In recent years, pulsed-field gel electrophoresis (PFGE) has become available to identify sporadic cases of diffuse food-borne outbreaks, including EHEC cases.27,28) A diffuse outbreak is a kind of food-borne dissemination, which occurs in separate regions or at different times when foods are stocked below freezing and widely distributed.29) In 2009, there were three diffuse outbreaks affecting geographically wide areas; two were caused through beefsteak restaurant chains spreading nationwide and one through a yakiniku (grilled sliced meat) restaurant chain in a metropolitan area.24)

According to the government’s 2008 food poisoning reports, causes were identified for 93.4% of the 1,369 food poisoning outbreaks. Among those identified, 60.9% were bacterial in origin, mainly campylobacter and salmonella, while viruses (mainly the norovirus), caused 23.8% of the outbreaks and 50.5% of the cause-identified cases.30)

HEALTH CENTERS

The HCs (hoken senta in Japanese) comprise sections of city/town/village levels of the local governments. Their roles are also described in the Community Health Act and they co-ordinate with PHCs for community health. Table 2 shows the differences between PHCs and HCs. Main medical staff in HCs includes public health nurses and dieticians, while PHCs employ various medical professionals including medical doctors. Maternal and child health are the main focus of HCs, which include health check-ups of children, vaccinations of polio and BCG for children and a mother-child handbook which is distributed free to pregnant women when they report their pregnancy to HCs. In 2008, 2,726 HCs with 26,129 personnel including 16,525 public health nurses and 2,357 dieticians were administered by cities/towns/villages throughout Japan.31)

Table 2.

Characteristics of public health centers (PHCs) and health centers (HCs) run by city/town/village governments

PHC HC
Government level Prefecture, major city, and special wards of Tokyo City, town, and village
Director Certified medical doctor No medical qualification
Medical professional Medical doctor, dentist, pharmacist, veterinarian, public health nurse, dietician, etc Public health nurse and dietician
Legal authority Supervision, audit, licensing, and suspension of restaurants, medical facilities, etc None
Health check-up For those in close contact with infectious disease patients For children
Vaccination a)
None Oral polio and BCG
Treatment b)
Dental diseases and designated diseases No

a) The Ministry of Health, Labour and Welfare recommends vaccination programs not at HCs, but at clinics or hospitals.

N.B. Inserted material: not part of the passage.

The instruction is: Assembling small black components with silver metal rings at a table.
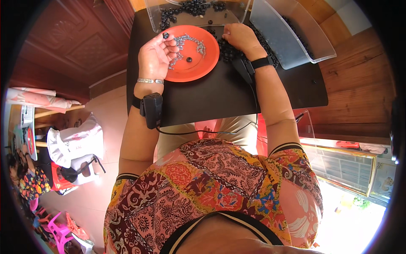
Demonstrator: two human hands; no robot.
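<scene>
Pinching a black piece (165, 35), left fingers (172, 42) show; right fingers (228, 30) curl, tips hidden, grip unclear.

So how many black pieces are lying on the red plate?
1: the black piece near the middle of the red plate. Others may be hidden, since the left hand covers part of the plate; another piece is at its fingertips.

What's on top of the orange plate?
Tiny silvery bits and one round black piece lie on the plate. The left hand covers some of its left side; what's under there can't be seen.
</scene>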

b) Although Okinawa prefectural PHC treated tuberculosis in the past, no other PHCs have conducted such treatments to date.

CONCLUSIONS

It is widely recognized that prompt and appropriate measures against crises threatening health are essential in any community; PHCs play key roles in taking such measures. As described in this article, the responsibilities of PHCs extend into many fields. To ensure those measures are effective, sufficient numbers of public health professionals, especially medical doctors, are needed in PHCs. Public health researchers are responsible for advocating the maintenance and extension of the PHC system. This article has described in English the outline of the structure and roles of PHCs, which will facilitate the exchange of information among their counterparts in other countries.